Jika AKU Bukan DIA
Sebelumnya :
Satu (Secangkir Cappucino), Dua (Gelas Pecah), Tiga (Tangis Kemarau), Empat (Cemin Buram), Lima (Stiletto Merah), Enam (Blue 5 Cafe), Tujuh (Rahasia Brian), Delapan (Dalam Dilema), Sembilan (Prince Agler), Sepuluh (Pertemuan Kedua)
Pagi ini dimulai dengan hujan pertama yang mengakhiri keringnya kemarau. Akhir pekan yang membosankan. Cora menatap bulir-bulir hujan yang bergulir di kaca jendela kamarnya. Sepi. Adiknya yang jelita sedang pergi berlibur ke luar kota bersama keluarga Barman. Tak ada yang percaya padanya soal Brian. Papa dan mama masih mendukung sepenuhnya perjodohan itu.
Janne yang penasaran berulangkali bertanya padanya. Tapi ia tak ingin memberitahukan apa-apa. Percuma. Lagipula, ia tak ingin menyakiti perasaan adiknya itu. Cukuplah ia yang menyimpan semua itu di dalam hatinya. Ia tak ingin memperkeruh suasana lalu dituduh macam-macam. Lebih baik, ia mengawasi dan mengingatkan Brian sebisa mungkin agar tidak menyakiti hati adikknya. Cuma itu yang bisa ia lakukan untuk saat ini.
Ponselnya di atas meja bergetar. Pesan masuk di messenger. Prince Agler. Akhirnya, pemilik akun misterius itu menghubunginya lagi.
Hujan. Kau sedang apa?
Kening Cora berkerut. Hujan? Jangan-jangan mereka tinggal di kota yang sama. Tapi ia menepis dugaan itu. Bisa jadi, itu hanyalah kebetulan semata.
Di sini juga hujan. Cuma sedang bosan.
Kau bisa keluar dan menikmati tetes-tetes hujan.
Aku tak ingin jatuh sakit.
Gunakanlah payung.
Cora tertegun sejenak. Mengapa orang ini malah menyuruhnya menikmati hujan? Ia harus menanyakannya.
Kau menyukai hujan?
Ya.
Mengapa?
Hujan adalah kehidupan. Kehidupan akan punah tanpa kehadirannya.
Matahari juga begitu.
Benar, tapi hujan adalah harapan.
Harapan?
Ya, hujan menghadirkan harapan baru.
Cora terkesima. Harapan? Telah lama ia melupakan kata itu. Atau tepatnya, sudah lama ia tak memikirkannya. Hidupnya mengalir begitu saja. Tanpa arah, tanpa tujuan. Hanya bertahan. Lebih dari itu, ia sungguh tak mengharapkan apa-apa lagi.

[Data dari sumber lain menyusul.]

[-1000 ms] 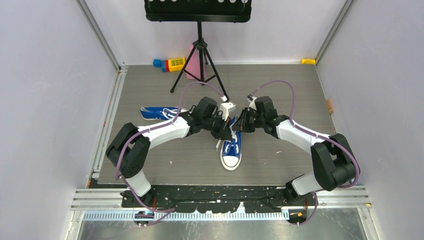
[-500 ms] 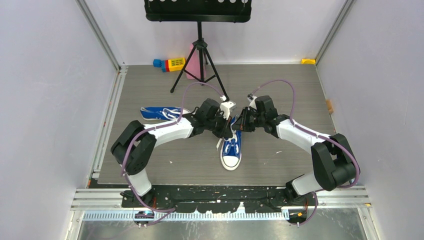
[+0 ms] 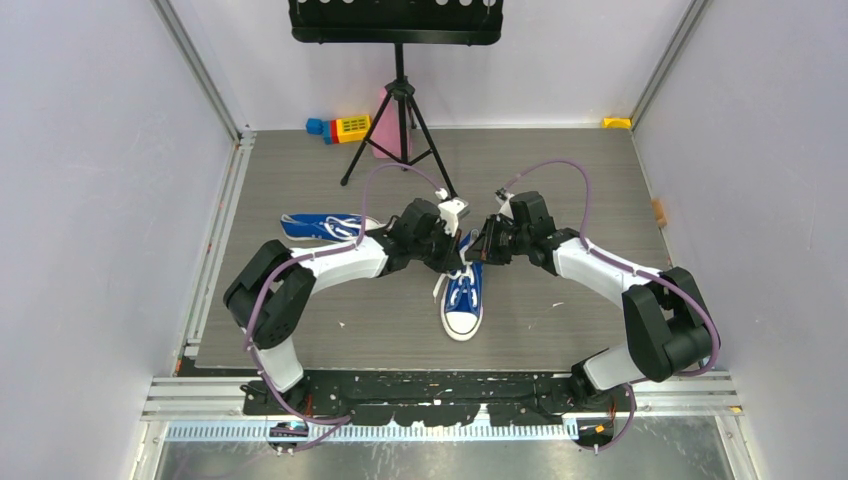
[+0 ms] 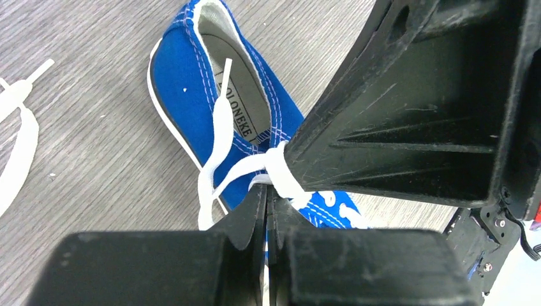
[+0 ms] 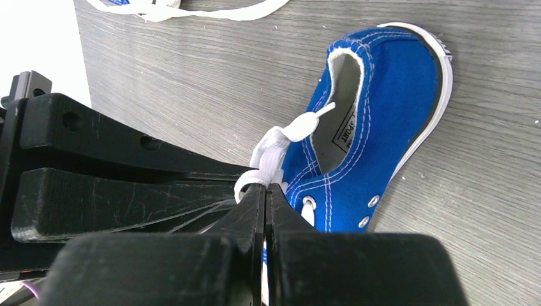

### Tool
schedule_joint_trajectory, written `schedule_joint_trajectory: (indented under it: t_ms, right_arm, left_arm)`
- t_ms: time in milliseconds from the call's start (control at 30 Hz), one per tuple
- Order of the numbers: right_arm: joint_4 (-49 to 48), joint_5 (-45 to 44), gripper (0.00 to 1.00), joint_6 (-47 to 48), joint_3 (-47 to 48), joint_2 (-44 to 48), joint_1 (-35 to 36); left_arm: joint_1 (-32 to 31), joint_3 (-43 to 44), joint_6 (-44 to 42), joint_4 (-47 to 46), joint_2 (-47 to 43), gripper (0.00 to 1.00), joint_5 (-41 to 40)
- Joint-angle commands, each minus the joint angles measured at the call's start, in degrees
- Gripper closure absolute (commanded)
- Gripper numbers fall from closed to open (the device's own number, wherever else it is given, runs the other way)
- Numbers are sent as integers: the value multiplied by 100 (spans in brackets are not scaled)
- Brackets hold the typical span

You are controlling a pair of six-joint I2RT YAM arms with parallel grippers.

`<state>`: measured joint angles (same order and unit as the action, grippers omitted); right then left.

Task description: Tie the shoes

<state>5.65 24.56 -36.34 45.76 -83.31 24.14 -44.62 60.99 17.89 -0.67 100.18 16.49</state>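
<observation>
Your left gripper (image 4: 266, 199) has edged toward the right gripper (image 5: 265, 189) over the shoe (image 3: 463, 302); both pinch lace (image 4: 221, 108); knotting seems underway.

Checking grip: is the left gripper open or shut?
Shut: the left gripper has its fingertips together, pinching the lace above the shoe.

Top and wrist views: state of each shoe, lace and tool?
centre shoe: upright on its sole, untied.
lace: loose, pinched at both tools.
left tool: shut on lace.
right tool: shut on lace.
second shoe: apart at the left, untouched.
</observation>
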Motion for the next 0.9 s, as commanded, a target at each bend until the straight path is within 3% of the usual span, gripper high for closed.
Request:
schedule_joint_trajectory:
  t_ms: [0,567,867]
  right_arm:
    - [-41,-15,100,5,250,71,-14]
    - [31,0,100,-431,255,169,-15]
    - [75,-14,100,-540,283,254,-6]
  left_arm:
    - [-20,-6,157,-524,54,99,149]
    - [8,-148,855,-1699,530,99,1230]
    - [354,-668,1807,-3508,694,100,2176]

Ia tak bisa menahan dirinya ketika membalas pesan Prince Agler.
Harapan hanya milik sebagian orang.
Kau tak memilikinya?
Mungkin tidak lagi. Entah sejak kapan.
Keluarlah. Sepertinya kau benar-benar membutuhkan hujan.
Benarkah? Cora menimbang-nimbang dalam hati. Mungkin tak ada salahnya mencoba. Ia bisa berjalan kaki untuk membeli beberapa makanan ringan ke supermarket.
Baiklah. Akan kucoba.
Bagus.
Ketika Cora turun ke lantai bawah, ia tak menemukan siapa pun. Papa dan mama mungkin sedang menonton televisi di kamar mereka. Rumah besar itu terasa lengang. Saat Cora mengambil payung dari dapur, Mbok Resmi mencegahnya untuk pergi. Perempuan paruh baya itu menawarkan untuk memasakkan sesuatu ketika ia mengatakan ingin membeli makanan ringan.

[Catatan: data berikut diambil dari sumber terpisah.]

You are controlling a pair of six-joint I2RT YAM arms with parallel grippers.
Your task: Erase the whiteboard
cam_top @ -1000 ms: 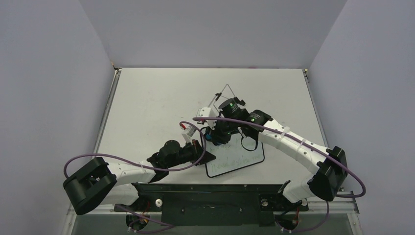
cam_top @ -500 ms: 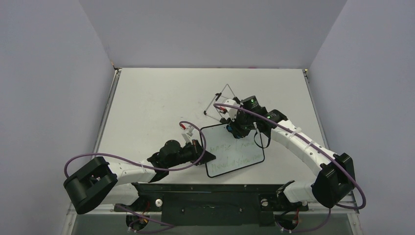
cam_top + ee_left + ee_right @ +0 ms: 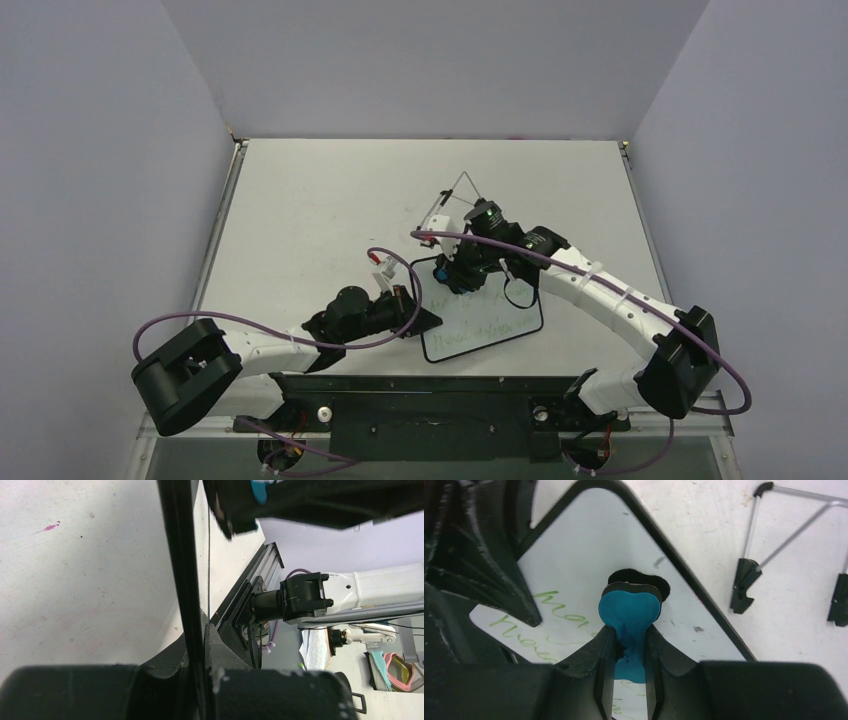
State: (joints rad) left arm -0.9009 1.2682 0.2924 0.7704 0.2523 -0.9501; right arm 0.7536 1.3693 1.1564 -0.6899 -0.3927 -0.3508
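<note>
Black left gripper (image 3: 418, 318): clenched on left edge of whiteboard (image 3: 495, 325), which lay flat near the arm bases. Board: far corner looked wiped; green handwriting (image 3: 546, 596) on near part awaited erasing. Right gripper (image 3: 630, 637): grasped blue eraser (image 3: 630, 609), pressed against board.

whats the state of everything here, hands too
whiteboard: lies on the table, green writing on it, not yet wiped clean
eraser: held upright, tip at the whiteboard's far part; contact unclear
stand: on the table beyond the whiteboard, apart from it, carrying nothing
left hand: shut on the whiteboard's left edge
right hand: shut on the eraser
</note>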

“Nggak usah, Mbok. Kebetulan, aku juga bosan seharian berada di rumah.”
“Kalau begitu biar Mbok yang membelikan. Tulis saja apa-apa yang mau dibeli. Nanti Non sakit.”

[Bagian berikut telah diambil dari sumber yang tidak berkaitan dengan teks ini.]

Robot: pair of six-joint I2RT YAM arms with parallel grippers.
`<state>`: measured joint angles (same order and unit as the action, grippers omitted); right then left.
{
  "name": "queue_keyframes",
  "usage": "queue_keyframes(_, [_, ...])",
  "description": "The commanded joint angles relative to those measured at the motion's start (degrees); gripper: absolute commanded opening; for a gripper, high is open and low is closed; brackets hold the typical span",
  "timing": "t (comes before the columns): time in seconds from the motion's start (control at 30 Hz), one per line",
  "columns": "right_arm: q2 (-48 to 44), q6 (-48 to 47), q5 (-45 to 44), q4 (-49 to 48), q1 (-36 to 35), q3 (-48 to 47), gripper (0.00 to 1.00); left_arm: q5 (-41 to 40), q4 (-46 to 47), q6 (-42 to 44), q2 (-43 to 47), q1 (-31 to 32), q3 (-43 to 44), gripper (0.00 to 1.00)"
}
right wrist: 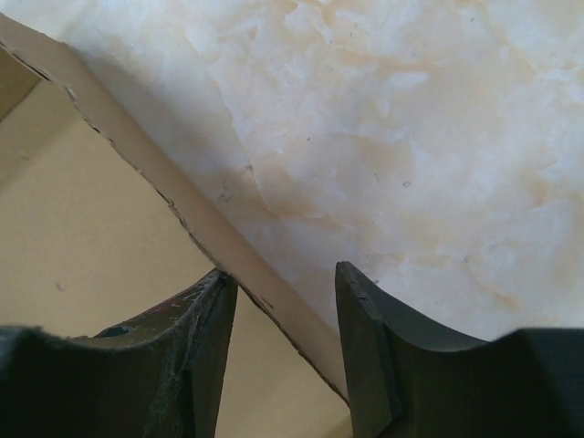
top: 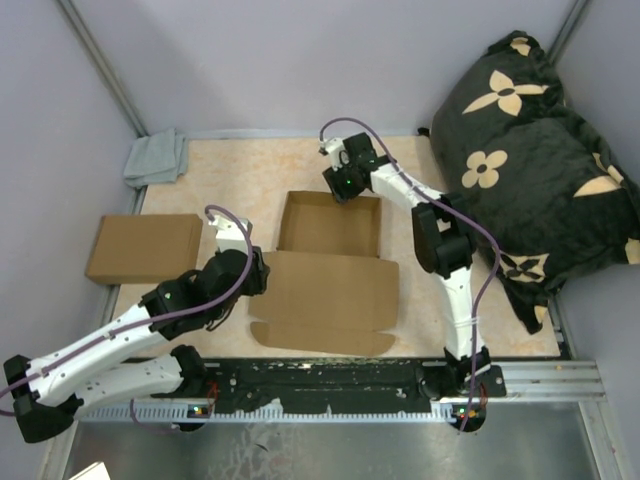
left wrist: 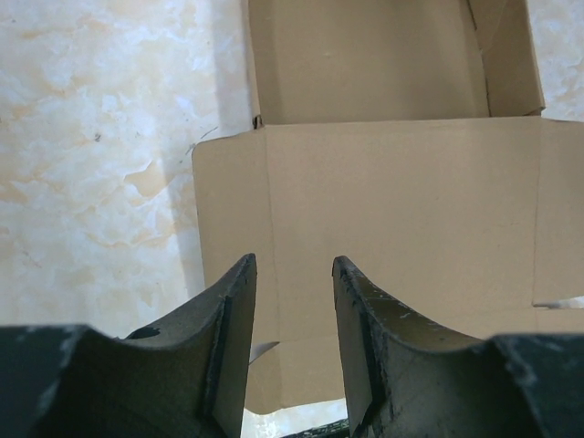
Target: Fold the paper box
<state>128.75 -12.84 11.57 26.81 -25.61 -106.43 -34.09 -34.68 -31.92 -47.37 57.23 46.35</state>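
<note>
The brown paper box (top: 325, 285) lies half-formed: tray walls upright, lid flat open.

You see the paper box (top: 330, 270) in plain brown cardboard, matt and unprinted; its cut edge looks rough and fibrous in the right wrist view. The flat box (top: 143, 247) on the left is the same dull brown cardboard. The table (top: 240, 170) has a smooth, cream, marbled top with a faint sheen. The cloth (top: 156, 158) at the far left is soft grey fabric. The cushion (top: 530, 150) on the right is black fabric printed with beige flowers. Your arms (top: 110, 355) have glossy white plastic shells. The left gripper (left wrist: 294, 269) has matt black fingers (left wrist: 374, 356), scuffed pale. The near rail (top: 540, 378) is ribbed bare metal.
</note>
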Motion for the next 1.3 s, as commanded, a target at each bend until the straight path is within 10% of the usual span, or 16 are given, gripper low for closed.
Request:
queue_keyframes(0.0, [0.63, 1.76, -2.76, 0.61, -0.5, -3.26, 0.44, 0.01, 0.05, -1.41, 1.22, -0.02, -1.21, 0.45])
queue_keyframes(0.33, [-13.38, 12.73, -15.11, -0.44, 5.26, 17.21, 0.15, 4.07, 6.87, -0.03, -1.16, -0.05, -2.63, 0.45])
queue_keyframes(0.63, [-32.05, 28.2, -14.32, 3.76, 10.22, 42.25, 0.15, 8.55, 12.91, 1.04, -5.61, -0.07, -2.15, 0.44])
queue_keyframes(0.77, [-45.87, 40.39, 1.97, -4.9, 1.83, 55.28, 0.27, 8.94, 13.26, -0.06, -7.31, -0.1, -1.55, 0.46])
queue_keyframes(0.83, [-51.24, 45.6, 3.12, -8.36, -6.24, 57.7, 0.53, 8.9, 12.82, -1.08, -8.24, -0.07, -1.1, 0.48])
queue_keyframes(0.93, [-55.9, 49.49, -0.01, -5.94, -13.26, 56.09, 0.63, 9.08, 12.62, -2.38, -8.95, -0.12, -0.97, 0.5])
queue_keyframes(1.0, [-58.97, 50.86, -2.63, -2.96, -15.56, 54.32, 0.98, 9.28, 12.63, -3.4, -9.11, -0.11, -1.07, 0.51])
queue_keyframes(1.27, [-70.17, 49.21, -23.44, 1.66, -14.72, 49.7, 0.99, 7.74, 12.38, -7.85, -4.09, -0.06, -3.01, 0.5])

“Nggak apa-apa, Mbok. Aku cuma keluar sebentar saja.”
“Ya, sudah kalau begitu. Hati-hati ya, Non.”
Hati Cora tersentuh. Mbok Resmi selalu mencemaskannya. Perempuan paruh baya itu layaknya ibu kandungnya sendiri. Ia sangat menyayangi perempuan itu dan bersyukur, karena masih memiliki orang yang peduli dengannya di rumah ini. Tanpa kehadiran Mbok Resmi dan Pak Johan, mungkin ia takkan betah bertahan hingga saat ini.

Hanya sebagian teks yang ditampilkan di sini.